The kids are terrific. Talented, committed, and professional — no mugging or slip-ups when I was there. A few leads singing outside their range (unfortunately, the two big-voiced guys who play Gaston and The Beast). But the leads are well performed, with 17 year-old Dorothy Guthrie displaying a superb musical theater voice as Belle (a little movement training would help, but she definitely has an emotional as well as vocal range). Christopher Pineda, 18, is outstanding as Lumière , very French and very funny. Adriana Yedidsion , 16, is quite sexy/French as Babette , the feather duster. Alice Cash does a fine job as Mrs. Potts. Jakob Hytken , 18, is appropriately English/fussy as Cogsworth , 18 year-old Brianna Oppenheimer is aptly operatic as Madame de la Grande Bouche , and 11 year-old Ari Krasner is a howl as the high-energy. high-flying Lefou , who’s tossed around endlessly by hunky Gaston (17 year-old Trevor Bowles). Phillip Bowen, 17, brings a great deal of heart to the Beast; my only gripe is that he doesn’t make that magical coup de théâtre, the transformation into the Prince. His makeup (uncredited) is excellent, but there has to be a way that he can change his ways and get the girl. Another guy (Curtis Gordon, built very differently) steps in at the last minute to win the prize. Disappointing. But that’s the only part that was.
Director Joey Landwehr has pulled out all the stops and called in the pros: the ever-changing set (with impressively rapid scene transitions) was created by David Weiner who, you may remember, designed 700 Sundays on Broadway, as well as in La Jolla; vibrant, multi-hued lighting by ace designer Jennifer Setlow; and elaborate costumes (designed by Cindy Kinnard for Christian Community Theatre), enhanced and goosed up by Shulamit Nelson, who by all appearances (the original renderings were on display) really perked up the dancing kitchenware for the “Be Our Guest” number. Highly inventive. The choreography, by Sarah Jordan, is well executed throughout. An enormous undertaking (and only two months in rehearsal!), wonderfully realized. Bravo to all!

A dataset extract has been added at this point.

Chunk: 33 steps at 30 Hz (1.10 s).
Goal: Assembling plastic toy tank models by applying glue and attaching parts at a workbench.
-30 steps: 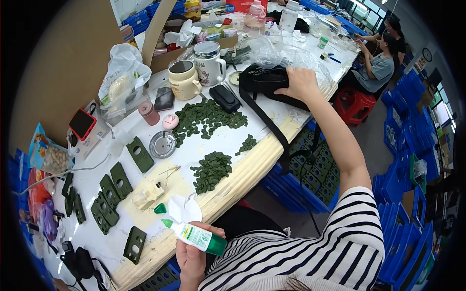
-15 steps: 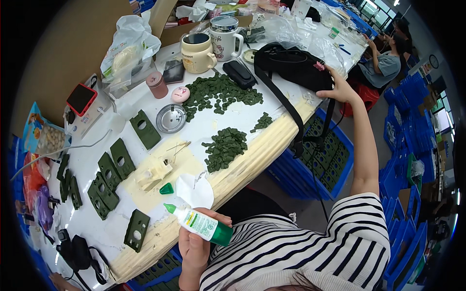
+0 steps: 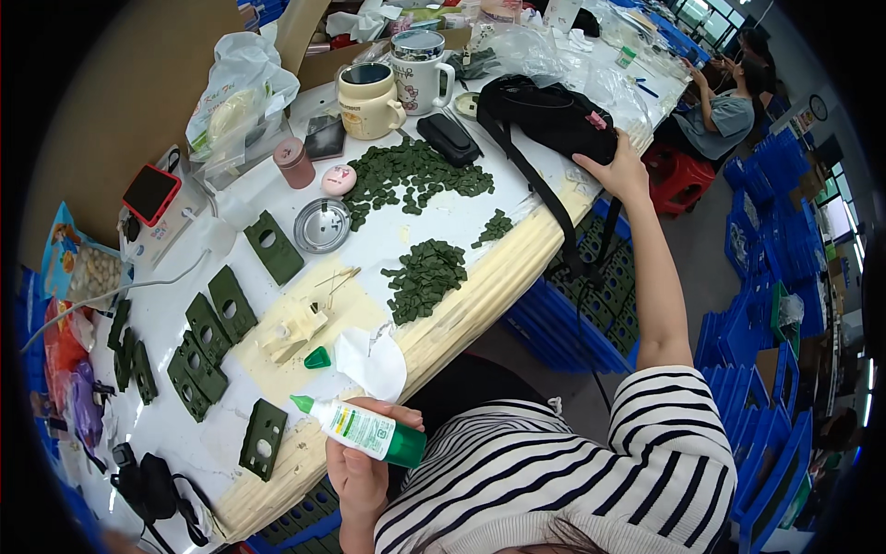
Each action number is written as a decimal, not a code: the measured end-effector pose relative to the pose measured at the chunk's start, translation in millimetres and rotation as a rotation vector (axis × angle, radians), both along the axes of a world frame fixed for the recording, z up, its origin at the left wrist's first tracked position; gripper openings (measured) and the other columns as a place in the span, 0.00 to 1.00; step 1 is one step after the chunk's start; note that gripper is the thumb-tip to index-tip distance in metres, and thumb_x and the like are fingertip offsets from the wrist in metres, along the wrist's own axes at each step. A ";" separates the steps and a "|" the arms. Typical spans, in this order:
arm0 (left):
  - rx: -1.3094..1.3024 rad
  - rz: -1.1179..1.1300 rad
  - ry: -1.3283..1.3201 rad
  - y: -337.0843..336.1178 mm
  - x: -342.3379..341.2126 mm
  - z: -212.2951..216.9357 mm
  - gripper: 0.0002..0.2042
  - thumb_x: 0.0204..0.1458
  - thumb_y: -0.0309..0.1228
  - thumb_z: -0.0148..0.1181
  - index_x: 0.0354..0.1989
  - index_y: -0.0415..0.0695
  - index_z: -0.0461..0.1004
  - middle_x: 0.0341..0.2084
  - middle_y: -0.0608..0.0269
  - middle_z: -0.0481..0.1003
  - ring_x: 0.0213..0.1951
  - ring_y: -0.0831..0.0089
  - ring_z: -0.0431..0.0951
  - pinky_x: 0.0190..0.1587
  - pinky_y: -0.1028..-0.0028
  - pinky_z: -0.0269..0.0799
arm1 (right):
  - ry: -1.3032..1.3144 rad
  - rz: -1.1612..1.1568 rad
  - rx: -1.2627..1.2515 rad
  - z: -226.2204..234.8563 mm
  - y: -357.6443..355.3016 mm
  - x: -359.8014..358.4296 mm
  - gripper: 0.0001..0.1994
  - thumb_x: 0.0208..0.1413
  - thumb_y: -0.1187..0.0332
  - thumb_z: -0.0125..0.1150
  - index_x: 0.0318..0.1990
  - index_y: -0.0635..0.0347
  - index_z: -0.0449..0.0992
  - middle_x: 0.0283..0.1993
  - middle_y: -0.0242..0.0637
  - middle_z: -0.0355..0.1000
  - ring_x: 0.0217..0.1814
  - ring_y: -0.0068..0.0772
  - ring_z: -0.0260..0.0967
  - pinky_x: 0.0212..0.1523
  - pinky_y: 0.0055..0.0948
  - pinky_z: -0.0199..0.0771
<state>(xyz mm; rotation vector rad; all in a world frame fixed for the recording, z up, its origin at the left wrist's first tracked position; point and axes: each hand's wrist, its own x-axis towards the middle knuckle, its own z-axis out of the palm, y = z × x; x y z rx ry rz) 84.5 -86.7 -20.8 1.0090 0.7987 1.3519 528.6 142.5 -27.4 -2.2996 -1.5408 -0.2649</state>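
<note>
My left hand (image 3: 358,471) is closed round a white and green squeeze glue bottle (image 3: 362,430), tilted with its green nozzle pointing up and left, over the table's near edge. At the far right, my right hand (image 3: 623,171) grips the end of a black strap bag (image 3: 540,115), its thumb spread along the near side and the other fingers partly hidden. A loose green cap (image 3: 317,357) lies beside a white paper scrap (image 3: 371,362). Dark green plates with round holes (image 3: 221,305) lie at the left. Small dark green pieces (image 3: 426,280) sit in several heaps.
Two mugs (image 3: 369,102), a black case (image 3: 449,138) and a round metal lid (image 3: 322,225) stand or lie farther back. A cream-coloured block (image 3: 300,330) is on the table. Blue crates (image 3: 554,319) are stacked below the edge. Another person (image 3: 724,115) sits at the far right.
The glue bottle in my left hand has moved a little left. My right hand has shifted slightly left, pushing or drawing the bag's end with it.
</note>
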 end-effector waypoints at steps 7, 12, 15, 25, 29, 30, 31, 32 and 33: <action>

Post-script: I loved the Kid-critique in the U-T, where the 9 year-old reviewer quoted a 6 year-old audience member, who said this was the best play she’s ever seen!
And while you’re in the JCC, check out the Gotthelf Art Gallery – wonderful display of work, in all mediums, created only by medical doctors. Talk about the healing arts…
THE LOCATION: the Lawrence Family JCC in La Jolla , through March 25
NEWS AND VIEWS…
… Sorkin and McAnuff, together again… Hot on the heels of their collaboration on The Farnsworth Invention, about which it is enormously frustrating not to be able to say anything (it’s a workshop, Page to Stage production, so no reviews), “West Wing” writer Aaron Sorkin will, with Des McAnuff, team up with the psychedelic rock band, The Flaming Lips, for a musical adaptation of the band’s 2002 album, “Yoshimi Battles the Pink Robots.” More to come, to be sure…
… Watch out for Foreign Bodies, the world premiere by acclaimed New York playwright Susan Yankowitz . The new thriller, which focuses on guilt, innocence and human sexuality, is being read as part of the inaugural season of Vox Nova, directed by Kirsten Brandt, former artistic director of Sledgehammer Theatre. Monday, March 26, 7:30pm in the Lyceum Theatre.
…Also on March 26, there’ll be a reading of the Pulitzer Prize-winning Our Town at Cygnet Theatre, in conjunction with Cygnet’s production of Thornton Wilder’s The Matchmaker. D irected by George Yé.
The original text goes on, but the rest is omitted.